Network traffic monitoring is essential for large-scale networks and organizations to actively detect and prevent intrusions at the network level as they're happening. When your infrastructure is in the cloud, you don't always have full control over all the components. Most of the hassle of maintaining infrastructure is abstracted away from you, which means that you don't get full control sometimes.
Despite this, several cloud providers give you the option to monitor your network traffic by sending a copy of all the traffic to your monitoring infrastructure. After a full five minutes of thoroughly searching on Google about this functionality on Azure Cloud, I found that this feature was not generally available. To their credit, they do provide partner solutions that have similar functionality. But I wasn't so keen on sending all my traffic to a third party for analysis.
So I came up with a hacky solution that allows me to monitor network traffic. Despite being hacky, I think it worked pretty well. My idea was to execute
tcpdump on the target system I would like to monitor over SSH and replay the capture locally on a dummy interface that my NIDS was listening on.

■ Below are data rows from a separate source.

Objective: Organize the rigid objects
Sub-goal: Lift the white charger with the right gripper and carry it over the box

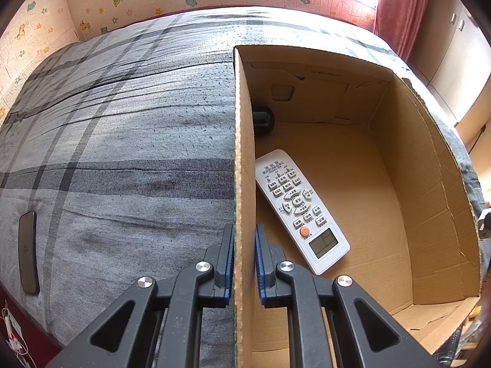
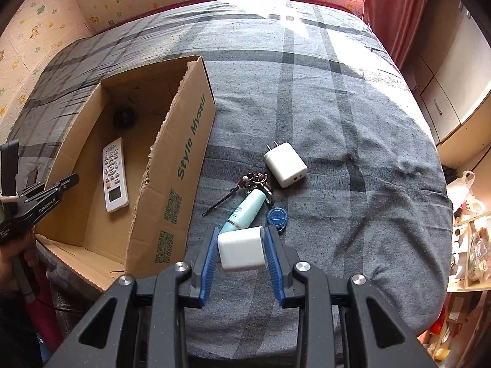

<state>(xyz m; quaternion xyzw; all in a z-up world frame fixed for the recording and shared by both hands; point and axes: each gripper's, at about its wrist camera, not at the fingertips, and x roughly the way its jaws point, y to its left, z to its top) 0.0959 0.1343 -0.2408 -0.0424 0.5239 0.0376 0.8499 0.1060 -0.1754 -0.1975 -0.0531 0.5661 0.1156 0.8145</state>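
Observation:
An open cardboard box [image 1: 429, 184] lies on the grey plaid bed; it also shows in the right wrist view [image 2: 184, 153]. Inside lie a white remote [image 1: 300, 208], also seen in the right wrist view [image 2: 114, 174], and a small black round object [image 1: 263, 116]. My left gripper [image 1: 244, 263] is shut on the box's left wall [image 1: 244, 153]. My right gripper [image 2: 241, 254] is shut on a white block [image 2: 242, 250], held above the bed. Beyond it lie a mint tube [image 2: 248, 210], a key bunch with blue tag [image 2: 277, 216] and a white charger [image 2: 286, 164].
A dark phone-like slab [image 1: 28, 251] lies at the bed's left edge. The left gripper [image 2: 33, 202] shows at the box's near left. A red curtain [image 2: 396, 9] and cabinets [image 2: 451, 101] stand right of the bed, with cluttered shelves [image 2: 469, 254] below.

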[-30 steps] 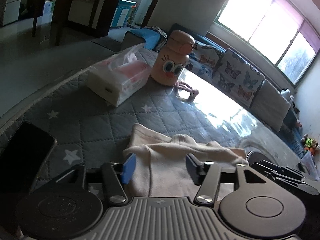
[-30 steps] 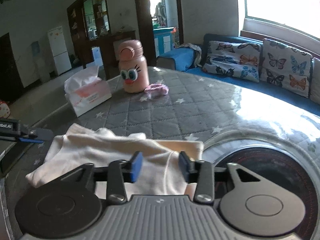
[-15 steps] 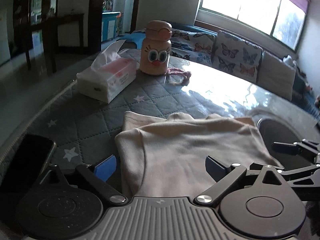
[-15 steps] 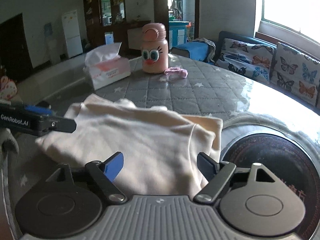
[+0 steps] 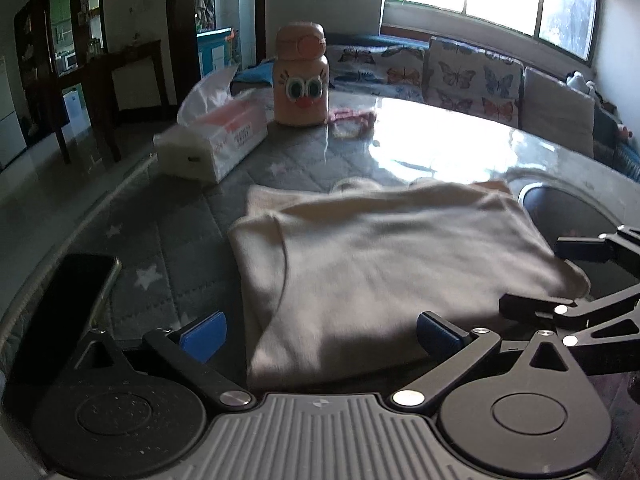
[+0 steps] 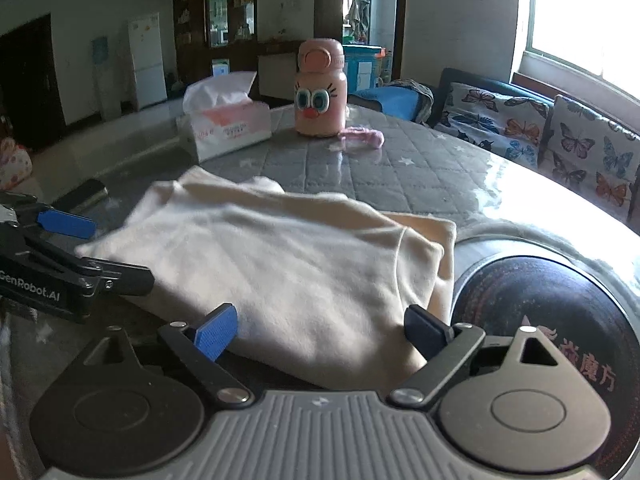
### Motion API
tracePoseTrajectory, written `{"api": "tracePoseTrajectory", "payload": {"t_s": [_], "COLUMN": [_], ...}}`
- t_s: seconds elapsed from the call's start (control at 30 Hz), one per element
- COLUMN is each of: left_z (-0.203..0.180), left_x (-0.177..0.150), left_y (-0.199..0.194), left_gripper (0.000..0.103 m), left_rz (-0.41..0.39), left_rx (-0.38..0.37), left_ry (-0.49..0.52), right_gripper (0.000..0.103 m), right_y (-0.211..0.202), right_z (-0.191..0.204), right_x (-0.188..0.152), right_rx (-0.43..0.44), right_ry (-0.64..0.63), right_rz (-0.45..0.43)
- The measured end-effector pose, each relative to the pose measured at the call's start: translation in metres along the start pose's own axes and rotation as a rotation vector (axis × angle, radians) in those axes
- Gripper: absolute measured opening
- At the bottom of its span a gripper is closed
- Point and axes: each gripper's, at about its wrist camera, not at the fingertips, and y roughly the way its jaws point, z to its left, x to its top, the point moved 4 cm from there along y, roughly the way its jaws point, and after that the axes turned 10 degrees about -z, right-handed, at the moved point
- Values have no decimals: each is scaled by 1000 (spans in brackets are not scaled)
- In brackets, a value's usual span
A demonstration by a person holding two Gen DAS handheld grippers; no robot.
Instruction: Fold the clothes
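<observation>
We work on the quilted table (image 5: 188,248), where the cream garment (image 5: 384,264) lies folded into a flat, layered rectangle near our edge. We judge a fold just laid; next we likely need to re-grip an edge or square the stack. Our left gripper (image 5: 320,334) and right gripper (image 6: 320,330) both gape wide, holding nothing.

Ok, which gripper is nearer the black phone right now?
Left. The left gripper has the phone lying right beside its left finger. The right gripper sits across the folded cream garment, on the side away from the phone.
</observation>
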Motion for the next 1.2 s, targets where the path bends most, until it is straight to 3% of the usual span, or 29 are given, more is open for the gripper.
{"api": "tracePoseTrajectory", "payload": {"t_s": [0.13,0.3,0.43,0.63,0.83,1.2], "left_z": [2,16,26,29,32,34], "left_x": [-3,11,9,-1,3,-2], "left_y": [-6,-15,-5,0,-6,-5], "left_gripper": [103,103,103,103,103,103], "left_rz": [-10,-76,-54,-37,-55,-36], "left_rx": [-4,26,55,23,-1,-21], "left_ry": [-8,-27,-31,-31,-40,-43], "right_gripper": [92,96,96,96,97,98], "right_y": [-7,-8,2,13,4,6], "right_z": [1,6,15,26,30,46], "right_x": [4,18,19,6,15,13], "right_rx": [-7,-4,-9,-13,-25,-28], "right_ry": [-2,-19,-42,-81,-96,-160], "right_rz": [-21,-53,-48,-14,-54,-51]}}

To start, I added a user exclusively for running
tcpdump on my target.
sudo adduser packet-capture # Follow the prompts and create the user sudo passwd -dl packet-capture # Lock the user's password
On the system that hosts my NIDS, I generated an SSH key.
ssh-keygen -t rsa -b 4096 -P '' -C 'packet-capture-user' -f ~/.ssh/id_rsa
On the target system, I added the public key to the
authorized_keys file, with tightened security restrictions.
sudo su - packet-capture mkdir .ssh echo 'from="172.26.158.165",restrict,command="tcpdump -w - -U '"'"'not ((src 172.26.158.165 and dst 172.26.158.158 and dst port 22) or (src 172.26.158.158 and src port 22 and dst 172.26.158.165))'"'"'" ssh-rsa ...' > .ssh/authorized_keys exit
Since I had some SSH configuration on the server that requires both a public key and a password for every user to log in (
AuthenticationMethods publickey,password), I had to permit this user to log in using only a public key.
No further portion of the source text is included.